> [Exercise details]:
This exercise asks for every line of the material that contains the word "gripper".

> [Material provided]:
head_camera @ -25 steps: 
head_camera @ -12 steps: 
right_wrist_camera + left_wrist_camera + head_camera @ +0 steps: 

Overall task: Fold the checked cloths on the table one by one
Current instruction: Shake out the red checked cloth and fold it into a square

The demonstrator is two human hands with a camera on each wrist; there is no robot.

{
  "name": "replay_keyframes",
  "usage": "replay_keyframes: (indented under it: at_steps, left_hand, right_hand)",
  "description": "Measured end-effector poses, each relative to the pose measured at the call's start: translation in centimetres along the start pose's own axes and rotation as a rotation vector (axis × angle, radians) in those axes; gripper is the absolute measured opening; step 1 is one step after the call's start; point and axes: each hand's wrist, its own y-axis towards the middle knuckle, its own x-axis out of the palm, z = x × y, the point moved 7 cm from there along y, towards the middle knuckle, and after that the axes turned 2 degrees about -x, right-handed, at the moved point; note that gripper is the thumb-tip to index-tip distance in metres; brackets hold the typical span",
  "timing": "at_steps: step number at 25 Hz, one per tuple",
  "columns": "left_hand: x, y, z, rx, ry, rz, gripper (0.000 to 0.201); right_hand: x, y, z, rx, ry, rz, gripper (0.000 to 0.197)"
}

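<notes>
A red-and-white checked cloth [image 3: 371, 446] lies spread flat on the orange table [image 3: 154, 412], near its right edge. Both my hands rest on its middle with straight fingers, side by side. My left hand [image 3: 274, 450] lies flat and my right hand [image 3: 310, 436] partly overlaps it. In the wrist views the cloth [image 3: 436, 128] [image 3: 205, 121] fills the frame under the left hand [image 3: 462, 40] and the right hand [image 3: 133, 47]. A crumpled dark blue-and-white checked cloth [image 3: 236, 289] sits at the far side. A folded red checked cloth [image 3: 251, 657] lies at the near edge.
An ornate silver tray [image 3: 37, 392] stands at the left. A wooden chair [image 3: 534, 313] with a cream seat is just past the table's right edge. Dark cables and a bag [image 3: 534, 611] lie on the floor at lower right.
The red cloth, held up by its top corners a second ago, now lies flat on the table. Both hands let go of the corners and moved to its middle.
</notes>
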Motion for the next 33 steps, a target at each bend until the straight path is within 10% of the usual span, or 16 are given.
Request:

> [Final answer]:
  "description": "Measured end-effector poses, each relative to the pose measured at the call's start: translation in centimetres along the start pose's own axes and rotation as a rotation vector (axis × angle, radians) in those axes; gripper is the absolute measured opening; step 1 is one step after the call's start; point and axes: each hand's wrist, its own y-axis towards the middle knuckle, its own x-axis out of the palm, z = x × y, the point moved 7 cm from there along y, towards the middle knuckle, and after that the axes turned 2 degrees about -x, right-handed, at the moved point; note that gripper is the thumb-tip to index-tip distance in metres; brackets hold the typical span",
  "columns": "left_hand: x, y, z, rx, ry, rz, gripper (0.000 to 0.201); right_hand: x, y, z, rx, ry, rz, gripper (0.000 to 0.197)"

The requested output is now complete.